Jiayin Group’s 2024 Results: Growth Amid Profitability Challenges
Jiayin Group Inc., a leading Chinese online consumer finance platform, has filed its annual report on Form 20-F for the fiscal year ended December 31, 2024, revealing a complex mix of operational progress and financial headwinds. While the company achieved robust growth in loan facilitation volumes, its profitability came under pressure due to rising costs and shifting business dynamics.
Loan Volume Growth Outpaces Profitability
The standout achievement in Jiayin’s 2024 performance was its 37.8% year-over-year surge in Q4 loan facilitation volume to RMB27.7 billion (US$3.8 billion), driving full-year volume up 14.4% to RMB100.8 billion. This expansion reflects the company’s success in attracting institutional funding partners and broadening its customer base. However, this growth came at a cost: the average borrowing amount per loan fell 21.5% in Q4 to RMB7,807, signaling a pivot toward smaller loans or a shift toward riskier, less profitable borrowers.
This strategy also impacted retention: the repeat borrowing rate dropped to 69.9% in Q4, down from 72.9% in 2023, suggesting challenges in sustaining long-term customer engagement.
Revenue Growth Stalls Amid Margin Pressures
Despite rising loan volumes, net revenue declined 12.2% in Q4 to RMB1.4 billion, dragged down by a 76.6% plunge in revenue from releasing guarantee liabilities due to lower outstanding loan balances requiring guarantees. Meanwhile, loan facilitation services revenue rose 46.3%, benefiting from increased institutional partnerships. Full-year net revenue grew only modestly by 6.1% to RMB5.8 billion, as a 26.2% drop in other revenue—linked to reduced overseas lending and investor referral services—offset gains elsewhere.
Profitability faltered further. Net income fell 25.1% in Q4 to RMB275.5 million, with full-year net income down 18.6% to RMB1.056 billion. Operating income declined 6.3% to RMB1.248 billion, while non-GAAP operating income dropped 5.7% to RMB1.307 billion. A key culprit was the 24.4% annual surge in sales and marketing costs to RMB1.914 billion, indicating heightened competition or aggressive customer acquisition efforts.

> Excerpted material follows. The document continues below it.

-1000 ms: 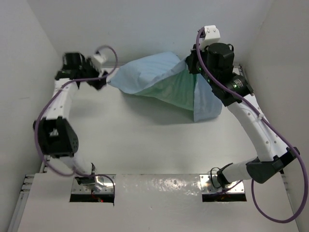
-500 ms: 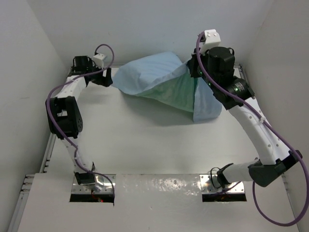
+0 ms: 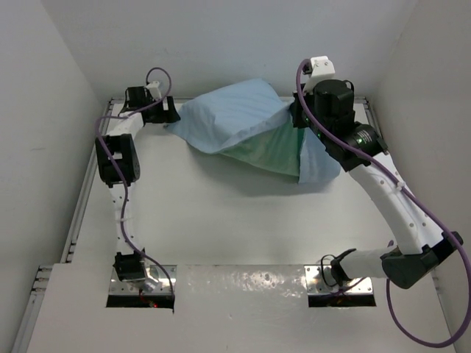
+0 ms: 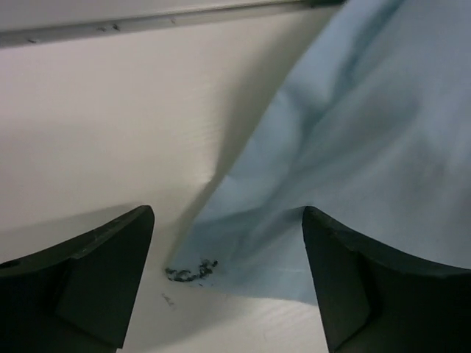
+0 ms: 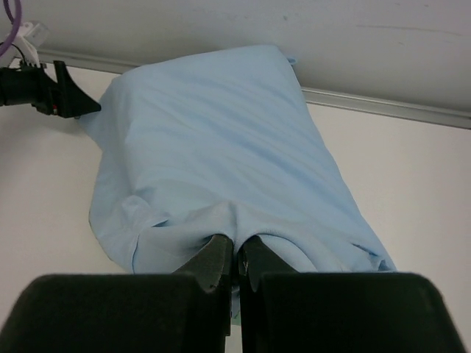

Balance Sheet and Capital Allocation: Growth vs. Liquidity Risks
Jiayin’s balance sheet highlights a tension between strategic investments and liquidity management. The company spent RMB1.35 billion (US$185 million) on a new Shanghai headquarters, a move that signals confidence in long-term growth but drains cash reserves. Cash and equivalents fell to RMB540.5 million by year-end, down from RMB741.2 million in Q3.
To balance shareholder returns, Jiayin revised its dividend policy, pledging to distribute ~30% of annual net income starting in 2025 (up from 15% previously). A US$30 million share repurchase program has already deployed US$16.8 million through March 2025, reflecting optimism about undervalued stock. However, the cash outflow for the headquarters—equivalent to 128% of 2024 net income—raises questions about future liquidity needs.
Risk Metrics and Outlook
While Jiayin’s M3+ delinquency rate (loans overdue >90 days) dipped to 1.16% by year-end from 1.32% in Q3, the slight improvement follows a trend of manageable risk. For 2025, the company aims to grow loan facilitation volume by 36-41% to RMB137-142 billion, with Q1 projected at RMB35 billion.
Strategic priorities include global expansion, diversification of funding sources, and AI-driven efficiency gains to reduce costs and improve risk management. However, these ambitions hinge on resolving the disconnect between loan volume growth and margin contraction.
Conclusion: A Story of Trade-offs
Jiayin Group’s 2024 results underscore a company navigating two competing forces: aggressive growth in loan origination and the struggle to maintain profitability. On one hand, its ability to secure institutional funding and expand its customer base—despite declining average loan sizes—points to operational resilience. On the other, rising costs and stagnant margins suggest inefficiencies that could undermine long-term sustainability.
The 36-41% 2025 loan volume growth target is ambitious but achievable if Jiayin can stabilize its repeat borrowing rates and curb marketing expenses. Meanwhile, the RMB1.35 billion headquarters investment and increased dividend payouts reflect confidence in future cash flows, though they require careful management of liquidity.
Investors should monitor key metrics: whether the repeat borrowing rate rebounds, if non-GAAP operating margins improve, and how the company manages its cash reserves amid capital expenditures. For now, Jiayin’s story remains one of growth potential tempered by execution risks—a balancing act that will determine its path forward.